**Action item**
From the first line to the last, transcribe the data exactly and skip the pictures.

**Data**

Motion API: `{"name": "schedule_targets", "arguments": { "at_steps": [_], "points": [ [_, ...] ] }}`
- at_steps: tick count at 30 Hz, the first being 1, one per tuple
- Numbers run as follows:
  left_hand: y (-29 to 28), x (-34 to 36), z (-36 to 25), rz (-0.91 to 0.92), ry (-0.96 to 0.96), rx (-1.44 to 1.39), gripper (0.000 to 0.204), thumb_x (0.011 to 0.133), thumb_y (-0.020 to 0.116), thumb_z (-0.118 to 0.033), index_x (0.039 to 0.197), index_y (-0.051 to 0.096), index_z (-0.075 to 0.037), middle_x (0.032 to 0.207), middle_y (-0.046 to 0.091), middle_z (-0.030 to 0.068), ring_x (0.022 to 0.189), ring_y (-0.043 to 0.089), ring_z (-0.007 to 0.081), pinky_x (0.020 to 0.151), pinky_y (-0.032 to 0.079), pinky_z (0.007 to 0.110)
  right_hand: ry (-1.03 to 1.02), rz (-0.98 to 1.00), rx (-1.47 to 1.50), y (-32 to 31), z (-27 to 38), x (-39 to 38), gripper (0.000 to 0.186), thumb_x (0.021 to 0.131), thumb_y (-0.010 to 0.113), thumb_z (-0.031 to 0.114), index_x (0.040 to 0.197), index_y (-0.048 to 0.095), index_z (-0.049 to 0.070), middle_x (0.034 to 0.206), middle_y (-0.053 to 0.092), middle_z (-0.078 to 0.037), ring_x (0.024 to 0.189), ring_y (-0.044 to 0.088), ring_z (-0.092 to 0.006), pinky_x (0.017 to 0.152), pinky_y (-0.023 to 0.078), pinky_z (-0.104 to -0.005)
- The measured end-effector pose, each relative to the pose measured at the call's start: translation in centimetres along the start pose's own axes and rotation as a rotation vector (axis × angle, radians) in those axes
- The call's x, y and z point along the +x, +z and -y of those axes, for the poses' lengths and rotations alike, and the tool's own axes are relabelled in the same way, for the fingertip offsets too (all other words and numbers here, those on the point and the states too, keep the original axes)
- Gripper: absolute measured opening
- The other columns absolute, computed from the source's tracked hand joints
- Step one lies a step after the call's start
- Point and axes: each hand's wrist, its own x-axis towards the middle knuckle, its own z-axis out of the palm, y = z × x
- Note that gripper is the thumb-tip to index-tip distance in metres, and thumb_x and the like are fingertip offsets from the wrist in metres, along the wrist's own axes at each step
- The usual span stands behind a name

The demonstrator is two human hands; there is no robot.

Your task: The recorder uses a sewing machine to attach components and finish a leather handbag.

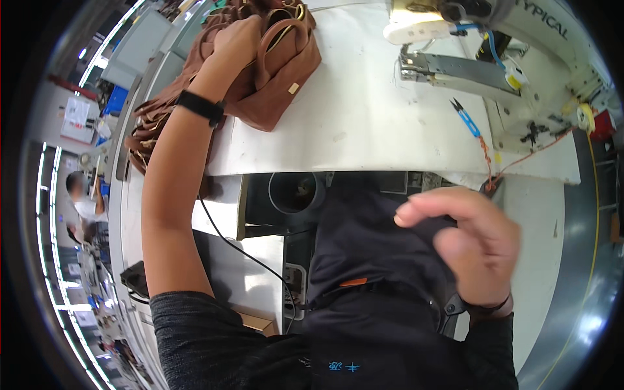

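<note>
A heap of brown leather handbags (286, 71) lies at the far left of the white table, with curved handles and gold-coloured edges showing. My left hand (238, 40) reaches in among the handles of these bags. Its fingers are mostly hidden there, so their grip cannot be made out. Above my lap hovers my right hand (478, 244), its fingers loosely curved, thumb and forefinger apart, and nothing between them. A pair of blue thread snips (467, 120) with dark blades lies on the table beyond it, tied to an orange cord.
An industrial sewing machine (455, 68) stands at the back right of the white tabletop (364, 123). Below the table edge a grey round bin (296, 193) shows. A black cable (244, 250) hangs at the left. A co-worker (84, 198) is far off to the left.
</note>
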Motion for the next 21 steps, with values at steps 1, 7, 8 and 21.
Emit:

**Output**
Motion API: `{"name": "schedule_targets", "arguments": { "at_steps": [_], "points": [ [_, ...] ] }}`
- at_steps: tick count at 30 Hz, the first being 1, one per tuple
- Numbers run as follows:
  left_hand: y (-29 to 28), x (-34 to 36), z (-36 to 25), rz (-0.91 to 0.92), ry (-0.96 to 0.96), rx (-1.44 to 1.39), gripper (0.000 to 0.204), thumb_x (0.011 to 0.133), thumb_y (-0.020 to 0.116), thumb_z (-0.118 to 0.033), index_x (0.039 to 0.197), index_y (-0.051 to 0.096), index_z (-0.075 to 0.037), middle_x (0.032 to 0.207), middle_y (-0.046 to 0.091), middle_z (-0.030 to 0.068), ring_x (0.022 to 0.189), ring_y (-0.043 to 0.089), ring_z (-0.007 to 0.081), pinky_x (0.020 to 0.151), pinky_y (-0.032 to 0.079), pinky_z (0.007 to 0.110)
  right_hand: ry (-1.03 to 1.02), rz (-0.98 to 1.00), rx (-1.47 to 1.50), y (-32 to 31), z (-27 to 38), x (-39 to 38), gripper (0.000 to 0.186), thumb_x (0.021 to 0.131), thumb_y (-0.010 to 0.113), thumb_z (-0.031 to 0.114), index_x (0.040 to 0.197), index_y (-0.048 to 0.095), index_z (-0.049 to 0.070), middle_x (0.034 to 0.206), middle_y (-0.053 to 0.092), middle_z (-0.078 to 0.037), ring_x (0.024 to 0.189), ring_y (-0.044 to 0.088), ring_z (-0.092 to 0.006), pinky_x (0.017 to 0.152), pinky_y (-0.023 to 0.078), pinky_z (-0.104 to -0.005)
- The measured end-effector pose, each relative to the pose measured at the call's start: translation in centimetres along the start pose's own axes and rotation as a rotation vector (axis × angle, radians) in those axes
- The call's x, y and z point along the +x, +z and -y of those axes, for the poses' lengths and rotations alike, and the tool's own axes are relabelled in the same way, for the fingertip offsets too (all other words and numbers here, those on the point and the states too, keep the original axes)
- Gripper: absolute measured opening
- The other columns absolute, computed from the source's tracked hand joints
- Step one lies a step after the call's start
- Point and axes: each hand's wrist, its own x-axis towards the middle knuckle, its own z-axis out of the palm, y = z × x
- Note that gripper is the thumb-tip to index-tip distance in metres, and thumb_x and the like are fingertip offsets from the wrist in metres, along the wrist's own axes at each step
- The usual span stands behind a name

The demonstrator is two human hands; there is no robot.

Your task: The recorder uses a sewing machine to attach components and finish a leather handbag.


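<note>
A heap of brown leather handbags (286, 71) lies at the far left of the white table, with curved handles and gold-coloured edges showing. My left hand (238, 40) reaches in among the handles of these bags. Its fingers are mostly hidden there, so their grip cannot be made out. Above my lap hovers my right hand (478, 244), its fingers loosely curved, thumb and forefinger apart, and nothing between them. A pair of blue thread snips (467, 120) with dark blades lies on the table beyond it, tied to an orange cord.
An industrial sewing machine (455, 68) stands at the back right of the white tabletop (364, 123). Below the table edge a grey round bin (296, 193) shows. A black cable (244, 250) hangs at the left. A co-worker (84, 198) is far off to the left.
</note>
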Motion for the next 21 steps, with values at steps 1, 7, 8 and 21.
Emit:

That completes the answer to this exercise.